In Cow Hampshire it matters not. Titles are not required for registration of vehicles over 15 years of age. http://www.nh.gov/safety/divisions/d...ply/exempt.htm

A title can be issued at request of the Owner. The number does not even need to be documented.

Per their web site:http://www.nh.gov/safety/divisions/d...pply/index.htm

Quote:


The title is one of the key documents for maintaining the chain of ownership since it will identify the previous owner and title, specifically by including the previous title number and state of issuance on the title. It will:
  • Provide motor vehicle departments with data about previous owners, and therefore, aid in the searching of registration and titling files to locate previous records.
  • Provide a readily identifiable ownership chain, which would describe the history of the vehicle.
  • Make it more difficult for fraudulent ownership of a vehicle to be obtained.
The powers that be here are not sufficiently conversant on antique automobiles to look or even know if it is a bona-fide number to begin with. For Cow Hampshire there is no duplication search done that I am aware.

A bill of sale would help establish above, but is not necessary.

My singular experience involved doing a first time title to a 1930ish truck chassis. This was to be sold to a buyer located in Texas, where Titling is taken more seriously. And providing a title became a detail aspect of the sale.

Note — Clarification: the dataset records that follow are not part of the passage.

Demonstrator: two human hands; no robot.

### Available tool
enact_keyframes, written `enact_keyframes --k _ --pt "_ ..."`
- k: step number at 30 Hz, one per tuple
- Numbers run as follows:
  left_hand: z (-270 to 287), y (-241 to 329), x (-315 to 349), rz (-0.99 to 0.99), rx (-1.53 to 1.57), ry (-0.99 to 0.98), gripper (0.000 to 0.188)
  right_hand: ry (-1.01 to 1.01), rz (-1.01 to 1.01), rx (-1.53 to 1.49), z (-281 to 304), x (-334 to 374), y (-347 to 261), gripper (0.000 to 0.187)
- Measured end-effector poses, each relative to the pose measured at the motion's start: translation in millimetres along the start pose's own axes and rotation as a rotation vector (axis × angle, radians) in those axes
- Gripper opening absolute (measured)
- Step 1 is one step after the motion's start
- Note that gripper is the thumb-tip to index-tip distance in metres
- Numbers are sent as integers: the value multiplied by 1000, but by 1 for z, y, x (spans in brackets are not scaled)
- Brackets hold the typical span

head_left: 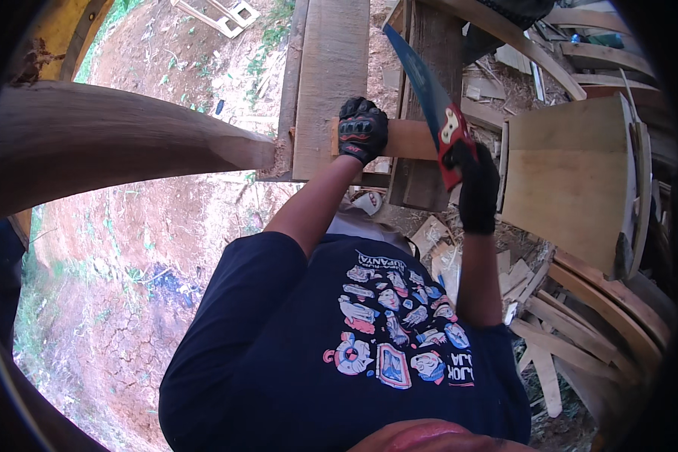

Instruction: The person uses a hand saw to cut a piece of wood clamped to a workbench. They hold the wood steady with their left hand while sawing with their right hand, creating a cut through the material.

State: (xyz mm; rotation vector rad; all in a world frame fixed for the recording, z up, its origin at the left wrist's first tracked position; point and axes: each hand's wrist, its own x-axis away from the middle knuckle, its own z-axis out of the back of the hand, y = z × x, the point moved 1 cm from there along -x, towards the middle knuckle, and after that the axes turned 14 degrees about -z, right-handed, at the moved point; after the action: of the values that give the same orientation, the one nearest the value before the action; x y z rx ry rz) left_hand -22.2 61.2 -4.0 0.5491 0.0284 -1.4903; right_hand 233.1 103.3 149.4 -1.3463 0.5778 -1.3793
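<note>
My left hand [362, 132], in a black glove with red trim, is closed over a short wooden board [409, 139] and holds it down across the planks of a bench. In my right hand [477, 188], also black-gloved, is the red handle of a hand saw [423, 79]. Its blue-grey blade points up and to the left, crossing over the bench near the board's right end. Whether the teeth touch the wood cannot be made out. My right fingers are partly hidden behind the handle.
A wide bench plank [331, 71] lies left of a darker beam [433, 181]. From the left, a thick curved timber [135, 139] reaches to the bench. A wooden panel [569, 184] stands at right, above piled curved offcuts [580, 339]. Bare soil [120, 324] spreads at left.
</note>
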Motion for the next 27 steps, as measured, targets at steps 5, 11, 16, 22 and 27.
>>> enact_keyframes --k 5,11,16,22,27 --pt "0 1 -1 -15 -17 -43 9 284 -36 235 -43 82 -5 28" --pt "-4 2 -1 -41 -5 -47 16 406 14 498 -87 85 9 30" --pt "-3 2 -3 -41 53 -38 16 449 224 409 -88 76 45 38" --pt "-10 -2 1 -18 83 -23 18 489 28 319 -103 88 22 38" --pt "-18 -3 0 -29 29 0 19 495 559 755 -98 69 41 40"
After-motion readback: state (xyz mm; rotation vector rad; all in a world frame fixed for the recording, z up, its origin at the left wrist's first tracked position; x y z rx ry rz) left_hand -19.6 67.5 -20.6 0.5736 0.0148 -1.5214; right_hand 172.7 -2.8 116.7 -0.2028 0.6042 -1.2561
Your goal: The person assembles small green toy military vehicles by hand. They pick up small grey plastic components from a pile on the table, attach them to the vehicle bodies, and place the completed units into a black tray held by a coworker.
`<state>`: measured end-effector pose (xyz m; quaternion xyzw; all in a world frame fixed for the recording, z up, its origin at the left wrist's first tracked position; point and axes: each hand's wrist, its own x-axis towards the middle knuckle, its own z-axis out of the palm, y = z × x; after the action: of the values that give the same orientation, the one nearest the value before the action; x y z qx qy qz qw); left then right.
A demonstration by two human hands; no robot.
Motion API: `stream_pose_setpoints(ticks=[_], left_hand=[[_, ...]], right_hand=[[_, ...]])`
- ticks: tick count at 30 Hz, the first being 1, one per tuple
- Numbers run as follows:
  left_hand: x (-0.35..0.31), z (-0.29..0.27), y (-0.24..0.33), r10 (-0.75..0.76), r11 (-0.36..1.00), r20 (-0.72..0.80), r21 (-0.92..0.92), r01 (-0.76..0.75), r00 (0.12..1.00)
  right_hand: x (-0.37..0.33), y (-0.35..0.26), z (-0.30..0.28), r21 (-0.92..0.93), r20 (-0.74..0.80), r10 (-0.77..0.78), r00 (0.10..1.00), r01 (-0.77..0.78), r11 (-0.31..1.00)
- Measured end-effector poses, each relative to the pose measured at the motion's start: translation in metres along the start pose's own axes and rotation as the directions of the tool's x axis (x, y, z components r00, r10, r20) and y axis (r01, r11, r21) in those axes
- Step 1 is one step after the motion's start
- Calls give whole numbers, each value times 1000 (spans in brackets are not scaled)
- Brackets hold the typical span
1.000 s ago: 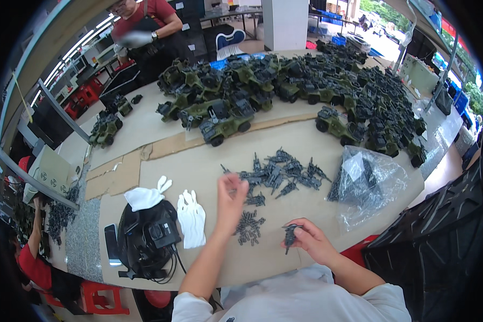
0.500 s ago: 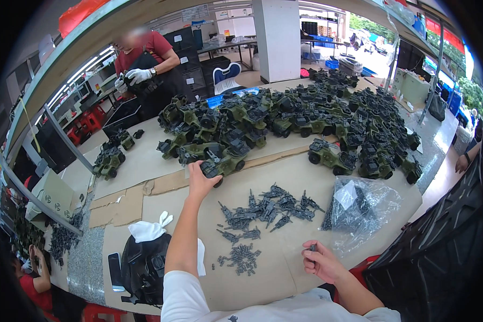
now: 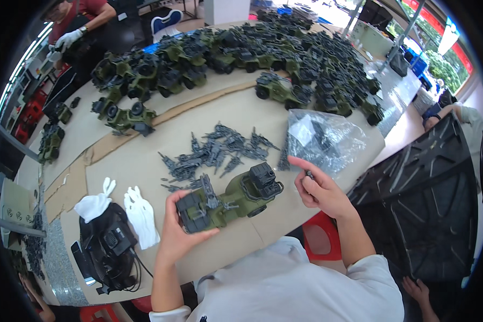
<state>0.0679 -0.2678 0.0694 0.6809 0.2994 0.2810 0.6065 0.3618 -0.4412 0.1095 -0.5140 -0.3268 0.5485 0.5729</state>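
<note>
My left hand (image 3: 173,233) grips an olive-green toy military vehicle (image 3: 232,208) by its dark grey end, holding it up over the table. A grey toy gun (image 3: 210,194) sits on top of it. My right hand (image 3: 327,196) is beside the vehicle's other end, apart from it. Its index finger stretches out while thumb and curled fingers pinch a small dark grey piece (image 3: 309,175). Beyond the vehicle lies a loose pile of grey toy gun parts (image 3: 220,150). The heap of small pieces seen earlier is hidden behind the held vehicle.
Many more toy vehicles (image 3: 241,53) cover the table's far side. A clear plastic bag (image 3: 333,142) of dark parts lies at right. White gloves (image 3: 140,217) and a black bag (image 3: 104,241) are at left. A black crate (image 3: 418,198) stands right; a gloved co-worker (image 3: 72,37) stands far left.
My left hand has brought the toy vehicle from the edge of the far heap toward me. My right hand has risen toward it with its index finger extended. The view has shifted.
</note>
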Motion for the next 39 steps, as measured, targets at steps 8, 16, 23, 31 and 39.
stream_pose_setpoints(ticks=[8, 16, 23, 31, 39], left_hand=[[-60, 65, -57, 83, 966, -199, 257, -30, 977], [-93, 68, -58, 48, 925, -94, 379, -9, 994], [-82, 37, -34, 221, 954, -244, 257, -156, 944], [5, 82, 52, 565, 582, 208, 585, -564, 799], [10, 105, 43, 567, 637, 187, 518, -571, 802]], right_hand=[[-1, 19, -9, 147, -31, 144, 989, -138, 980], [9, 20, -12, 246, 40, 282, 958, -283, 927], [8, 15, -6, 271, 111, 284, 952, -304, 913], [5, 10, 22, 304, 256, 247, 935, -320, 897], [0, 14, 33, 380, 272, 200, 941, -297, 876]])
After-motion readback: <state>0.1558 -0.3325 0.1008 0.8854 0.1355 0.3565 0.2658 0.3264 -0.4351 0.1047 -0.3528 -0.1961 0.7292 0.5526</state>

The chassis had numbers that match (original engine and 26K original miles.) The bill of sale did not mention a VIN.

I chose not to mention the frame number to the cop woman who came to the house to do the verification. But she did look that engine number over pretty closely using the drop light at various angles and checking the numbering against what was on the form (which I myself had filled in by hand after reading the number off the block.)

And about 30 days later a title certificate arrived in the mail - just in time to turn it over to the new owner as he picked up the frame on a trailer.

So stupid - but perhaps titling does inhibit car theft. Just not so much in Cow Hampshire.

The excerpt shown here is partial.